Computational Physics, Inc. periodically publishes press releases, general company articles, and announcements of contract awards that would be of interest to the general public. Our volunteer efforts to support STEM education in our surrounding communities can also be found on our Educational Outreach section of the web site.
The Global-scale Observations of the Limb and Disk (GOLD) mission has been selected by NASA to be the next Heliophysics Explorer mission of opportunity. GOLD is a high-resolution far-ultraviolet (FUV) imaging spectrograph that will provide global-scale imaging of the Earth's disk and limb at high temporal cadence from geostationary orbit (GEO). From this vantage point GOLD will provide unprecedented measurements of the temperature and composition of the Earth's upper atmosphere (thermosphere and ionosphere). This will allow scientists to study the real-time response to geomagnetic storms and solar variability, a key link in understanding the atmospheric effects of space weather.
In addition, the GOLD mission breaks new ground by flying a NASA-funded science instrument onboard a commercial communications satellite, thus providing a critical first implementation of NASA's focus on cost-effective access to instruments in GEO. For more information on the GOLD mission see the NASA award announcement and the GOLD mission home page.

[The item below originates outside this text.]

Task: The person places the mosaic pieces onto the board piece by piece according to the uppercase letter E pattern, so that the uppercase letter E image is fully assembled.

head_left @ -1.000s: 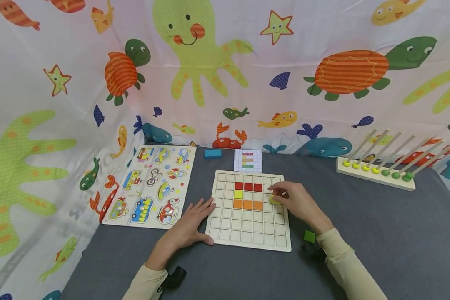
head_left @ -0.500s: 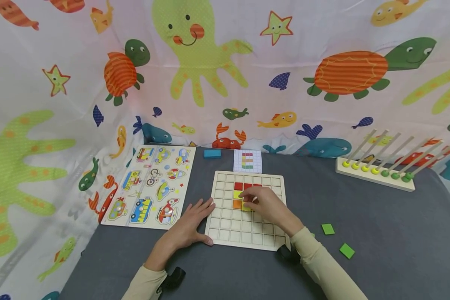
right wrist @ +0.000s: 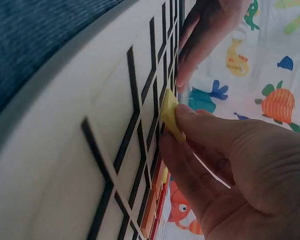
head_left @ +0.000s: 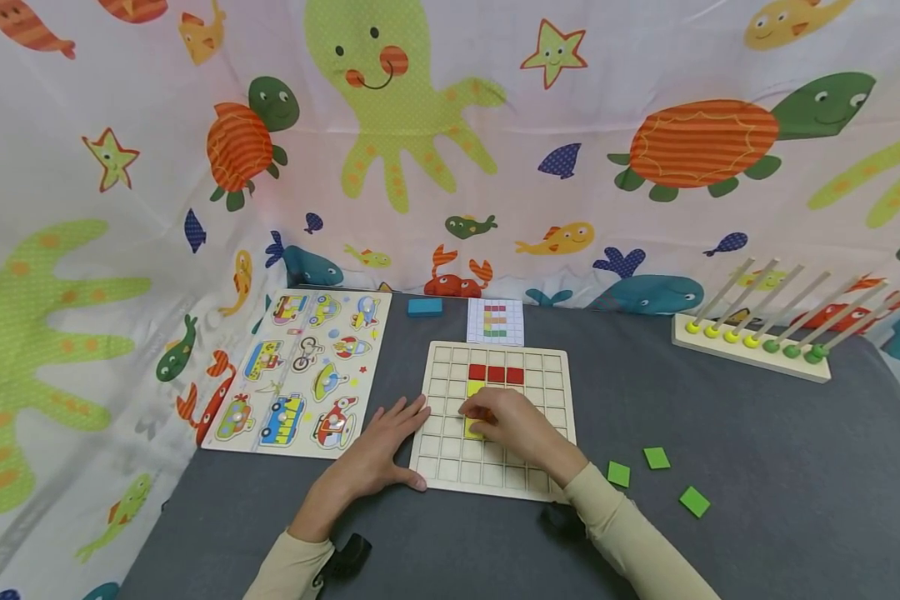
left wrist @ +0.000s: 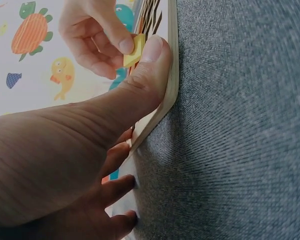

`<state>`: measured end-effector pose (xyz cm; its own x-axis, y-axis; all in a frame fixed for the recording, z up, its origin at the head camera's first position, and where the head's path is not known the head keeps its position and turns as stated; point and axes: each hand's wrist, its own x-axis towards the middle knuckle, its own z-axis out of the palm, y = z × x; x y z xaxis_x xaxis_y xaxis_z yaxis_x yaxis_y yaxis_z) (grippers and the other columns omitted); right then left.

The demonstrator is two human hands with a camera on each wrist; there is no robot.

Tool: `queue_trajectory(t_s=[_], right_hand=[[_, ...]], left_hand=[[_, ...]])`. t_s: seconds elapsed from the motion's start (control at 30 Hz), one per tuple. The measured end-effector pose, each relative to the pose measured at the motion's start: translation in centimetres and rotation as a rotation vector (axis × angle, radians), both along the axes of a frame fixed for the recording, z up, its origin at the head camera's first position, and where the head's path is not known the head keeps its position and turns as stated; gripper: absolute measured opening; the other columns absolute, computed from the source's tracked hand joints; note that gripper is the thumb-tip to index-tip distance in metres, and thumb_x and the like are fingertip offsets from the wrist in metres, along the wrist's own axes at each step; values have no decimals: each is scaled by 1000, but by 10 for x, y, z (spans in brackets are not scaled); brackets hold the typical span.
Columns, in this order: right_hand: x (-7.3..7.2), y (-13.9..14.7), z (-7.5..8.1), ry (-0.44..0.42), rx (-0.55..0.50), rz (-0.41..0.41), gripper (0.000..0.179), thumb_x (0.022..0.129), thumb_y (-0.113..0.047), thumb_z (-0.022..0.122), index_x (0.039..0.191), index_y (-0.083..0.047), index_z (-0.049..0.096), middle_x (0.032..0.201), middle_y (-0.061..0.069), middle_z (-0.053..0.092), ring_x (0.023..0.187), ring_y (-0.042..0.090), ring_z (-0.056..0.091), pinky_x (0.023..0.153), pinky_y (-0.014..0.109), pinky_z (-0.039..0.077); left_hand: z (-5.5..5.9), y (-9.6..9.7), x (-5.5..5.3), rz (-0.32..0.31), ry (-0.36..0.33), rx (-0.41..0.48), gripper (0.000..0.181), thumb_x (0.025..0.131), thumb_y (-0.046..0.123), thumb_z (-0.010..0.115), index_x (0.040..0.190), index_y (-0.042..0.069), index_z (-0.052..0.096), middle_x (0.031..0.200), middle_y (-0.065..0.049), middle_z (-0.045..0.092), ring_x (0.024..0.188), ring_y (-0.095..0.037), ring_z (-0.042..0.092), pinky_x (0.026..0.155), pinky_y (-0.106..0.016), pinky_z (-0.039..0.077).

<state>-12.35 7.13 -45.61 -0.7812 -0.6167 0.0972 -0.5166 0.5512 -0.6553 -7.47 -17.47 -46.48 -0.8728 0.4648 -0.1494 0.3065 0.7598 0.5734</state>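
Note:
My right hand (head_left: 513, 427) pinches a yellow square tile (right wrist: 171, 115) between thumb and fingers, close over the wooden grid board (head_left: 450, 471). The tile is tilted against the board's face in the right wrist view. My left hand (head_left: 378, 450) rests at the board's left edge with fingers spread, its thumb (left wrist: 152, 60) along the near left corner. A row of red tiles (head_left: 497, 374) lies in the upper cells. Just below its left end is another yellow tile (head_left: 475, 387). The orange tiles (right wrist: 151, 207) are hidden behind my right hand in the head view.
Three green tiles (head_left: 656, 458) lie right of the board. A pattern card (head_left: 496, 322) and a blue block (head_left: 425, 308) sit beyond it. A vehicle puzzle board (head_left: 300, 375) is at left, a pegged bead stand (head_left: 753, 348) at back right, a printed cloth behind.
My right hand has carried the yellow tile from the board's right edge leftward across the grid, uncovering the green tiles and covering the orange row. My left hand has stayed in place.

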Motion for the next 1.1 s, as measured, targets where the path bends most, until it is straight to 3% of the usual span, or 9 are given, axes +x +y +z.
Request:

CPI plays a key role in several aspects of the GOLD mission. CPI scientists Dr. Doug Strickland and Dr. Jerry Lumpe are Co-Investigators and members of the GOLD Science Team. Dr. Lumpe also fills the role of GOLD Algorithms Manager. CPI scientists and software developers will direct the algorithm development, integration, and testing for the GOLD Science Data Center at the University of Central Florida. In that capacity CPI has primary responsibility for the production, validation, documentation, and quality assurance of all GOLD Science Data Products. This work capitalizes on CPI's extensive experience in algorithm development, data processing, and calibration/validation (cal/val) for previous satellite missions such as TIMED/GUVI, DMSP/SSUSI, POAM II/III, NPP/OMPS, UARS/SUSIM, SORCE/SOLSTICE, and others.
CPI has received another follow-on 6-month contract with the United States Naval Observatory (USNO) to continue its support of the Very Long Baseline Interferometry (VLBI) project. This reflects the strong importance of the VLBI project to USNO and their regard for the quality of work that CPI provides in support of this project.
CPI was awarded a cost plus fixed fee contract with the Space Science Division of the Naval Research Laboratory (NRL) to provide research and support in Upper Air Physics, Astronomy, and Remote Geo-Sensing. The contract work will address a wide range of topics that include: the remote sensing of atmospheric constituents; terrestrial, solar, and planetary atmosphere process studies; atmospheric backgrounds phenomenology; space-based sensor calibration/validation; and, radio signal analysis. The contract is for one (1) base year and four (4) option years with a total award amount of $3.7 million if all options are exercised (see FBO). This contract represents a continuation of more than 25 years of research support that CPI has provided to the Space Sciences Division, and is a testament to the outstanding quality of work that CPI staff have done, and continue to perform, for NRL.
We are pleased to announce a new $255,000, 13-month contract with the Laboratory for Atmospheric and Space Physics (LASP) at the University of Colorado in Boulder, Colorado to provide support for the Mars Atmosphere and Volatile EvolutioN (MAVEN) mission. MAVEN, which is set to launch in 2013, will explore the planet’s upper atmosphere, ionosphere and interactions with the sun and solar wind. Scientists will use MAVEN data to determine the role that loss of volatile compounds, such as CO2, N2, and H2O, from the Mars atmosphere to space has played over time, giving insight into the history of Mars atmosphere and climate, liquid water, and planetary habitability. In support of the MAVEN mission to Mars, CPI is developing a neutral composition retrieval capability for daytime conditions in the Martian atmosphere. Work being performed by CPI includes: forward model enhancements to AURIC, retrieval capability enhancements to the optimal estimation code (OPT), sensor model development, model validation, and simulations.
CPI has received a follow-on 6-month contract with the United States Naval Observatory (USNO) to continue its support of the Very Long Baseline Interferometry (VLBI) project. USNO employs VLBI to measure the arrival of radio waves at separate antennas in order to determine the reference frames for stars and the Earth, and to predict the variable orientation of the Earth in three-dimensional space. USNO provides VLBI-based data products and is currently improving the software it implemented to replace the hardware-based system currently used for its processing of the VLBI data. CPI is taking on the challenge of automating the data processing to increase the processing efficiency, as well as designing and developing a graphical user interface (GUI) to provide easier monitoring and control of the software application that correlates data from an array of radio telescopes (a correlator) and associated data playback units.